WHAT IS EXPECTED: The line holding "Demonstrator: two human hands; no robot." is the last one to output; start at the first line of the data, keep every line in between exactly, and leave out pictures.

------

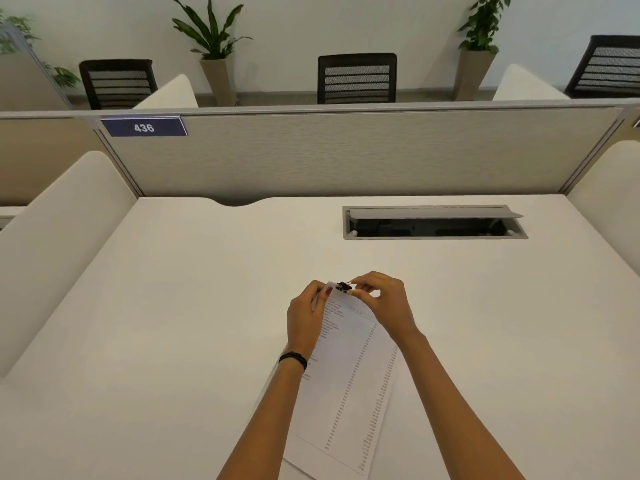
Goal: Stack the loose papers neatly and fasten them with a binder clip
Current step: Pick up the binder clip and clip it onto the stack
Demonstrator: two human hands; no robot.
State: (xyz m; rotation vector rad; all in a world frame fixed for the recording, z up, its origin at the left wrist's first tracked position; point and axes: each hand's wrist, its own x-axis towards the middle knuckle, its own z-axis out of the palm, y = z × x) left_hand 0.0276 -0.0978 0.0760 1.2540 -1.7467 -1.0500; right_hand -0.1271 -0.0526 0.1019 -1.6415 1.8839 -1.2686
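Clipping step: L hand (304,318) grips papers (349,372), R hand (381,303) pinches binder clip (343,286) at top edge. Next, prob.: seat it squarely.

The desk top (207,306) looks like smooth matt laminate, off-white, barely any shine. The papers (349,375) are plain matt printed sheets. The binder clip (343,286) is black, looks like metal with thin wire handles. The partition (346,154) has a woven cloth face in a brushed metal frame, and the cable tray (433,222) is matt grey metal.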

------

SOLUTION:
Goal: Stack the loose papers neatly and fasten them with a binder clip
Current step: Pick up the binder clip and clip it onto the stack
Demonstrator: two human hands; no robot.

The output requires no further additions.